The brainchild of Noble Inns executive chef Neil Rankin, Smokehouse Chiswick will soft launch on 26 March before officially opening on 6 April.
The venue, a converted former pub on Sutton Lane North, will offer Rankin’s modern and eclectic take on barbecue food, alongside a selection of craft beer and ales.
Produce will be sourced from small farms, and rare-bread meat such as Highland and Dexter cattle will be butchered on site.
Rankin will make use of a smoking shed complete with a smoker from Ole Hickory Pits, as well as a Robata grill.

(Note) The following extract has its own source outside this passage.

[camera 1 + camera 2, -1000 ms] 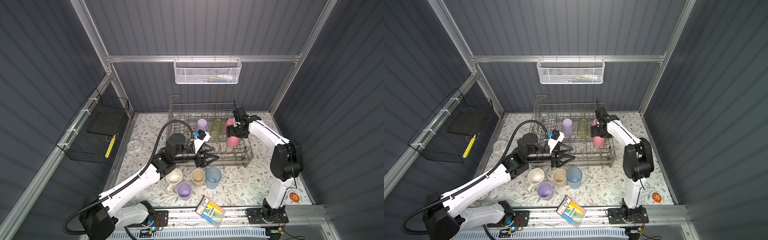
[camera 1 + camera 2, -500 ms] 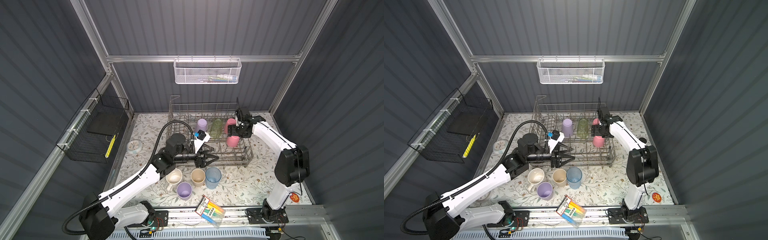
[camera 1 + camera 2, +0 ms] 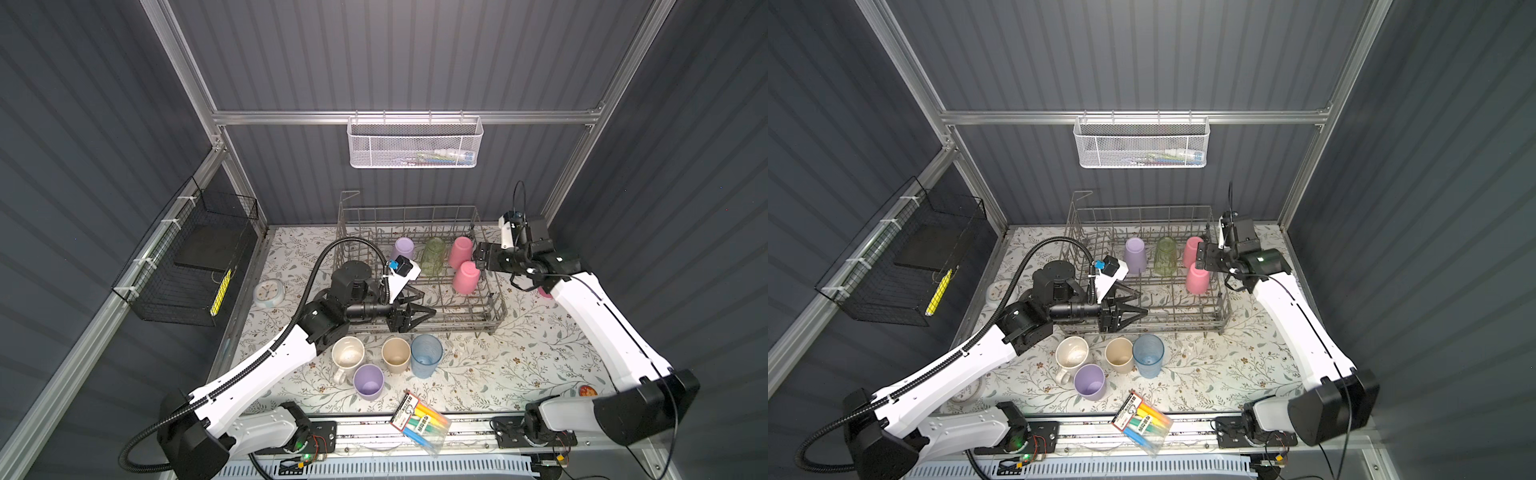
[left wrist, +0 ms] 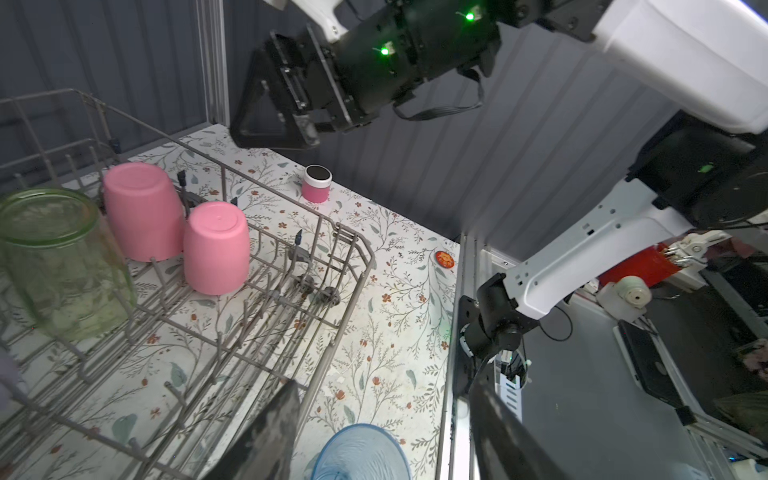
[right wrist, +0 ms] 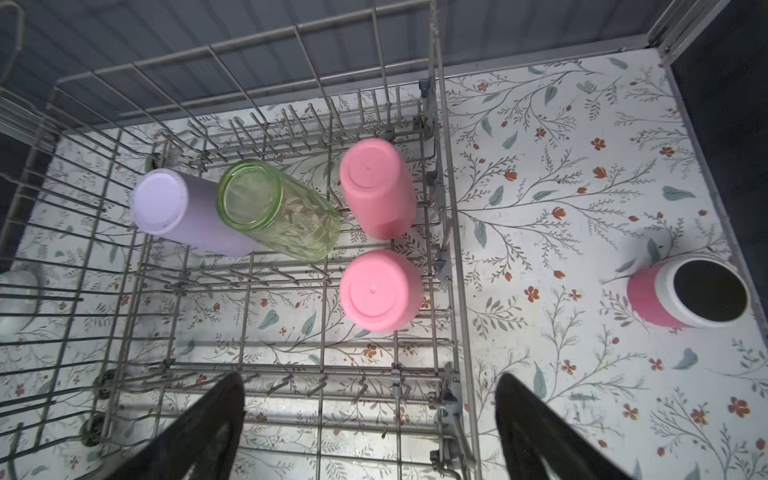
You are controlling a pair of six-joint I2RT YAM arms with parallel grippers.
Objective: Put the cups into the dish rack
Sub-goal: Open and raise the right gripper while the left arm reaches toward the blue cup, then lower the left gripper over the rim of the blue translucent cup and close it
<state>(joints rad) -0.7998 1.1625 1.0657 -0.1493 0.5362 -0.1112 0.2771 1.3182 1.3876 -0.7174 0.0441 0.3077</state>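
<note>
Pulling back since a second ago, the right gripper [image 3: 480, 257] is hanging just off the right side of the dish rack [image 3: 409, 216]. Its jaws are spread wide and gripping nothing, clear of the nearer pink cup [image 3: 465, 277]. Its arm is reaching in low from the right of the rack. The left gripper [image 3: 428, 303] is hovering over the rack's front edge with jaws partly parted and empty, forearm lying level. Four cups are sitting bottom-up inside the rack and four are standing upright in front of it. Both wrist views are showing a pink jar [image 5: 698, 295] right of the rack, which the arm is mostly hiding in both top views.
</note>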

Recognised as a pioneer of high-end barbecue cooking, Rankin’s signature dishes will include: rock oysters with beef dripping; chopped brisket roll with gochujang; burnt leeks with slow cooked egg; and smoked lamb shoulder with polenta and raclette.
Roasts such as pork rib-eye and smoked shoulder with all the trimmings, and crown-roasted chicken for two to share, will take precedence on Sundays.
Rankin said: “We are thrilled to be opening Smokehouse in Chiswick, bringing our robust and gutsy barbecue cooking to the neighbourhood.
“As soon as we saw the space, we fell in love with it, and were excited to breathe new life into this lovely old pub.”
According to Noble Inns, the new Smokehouse has been designed in the style of a country lodge, and a central feature is a double-sided fireplace.
There is also said to be an oak-topped bar backed with an original leaded-glass window, a dining room that opens up onto a paved terrace and lawn, and a dedicated whisky room.
Tables are scrubbed pine, and seating consists of long church pews covered with reindeer hides, and wooden bentwood chairs.
Noble Inns said the oak-panelled whisky room is adorned with antler and roe deer heads, and comes with leather wingback chairs and an open fire. More than 100 varieties of whisky – from Scottish and Japanese whisky, to whiskey from the US and Ireland – will be available.
It added that an all-European wine list will consist of small, family-owned growers and there will be 50 bins, beginning at £3.75 for a glass and £17.95 for a bottle.
Noble Inns was founded in 2008 by Scott and Maria Hunter, who were later joined by Rankin and Simon Holroyd.
Smokehouse Chiswick will be the company’s fifth site. Last December, it opened Moorgate venue Bad Egg, an all-day diner that offers a menu of dishes dominated by the humble egg.
Prior to joining Noble Inns, London-based Rankin learnt his trade at Jamie Oliver’s Barbecoa before making his name as head chef at Pitt Cue Co and then John Salt.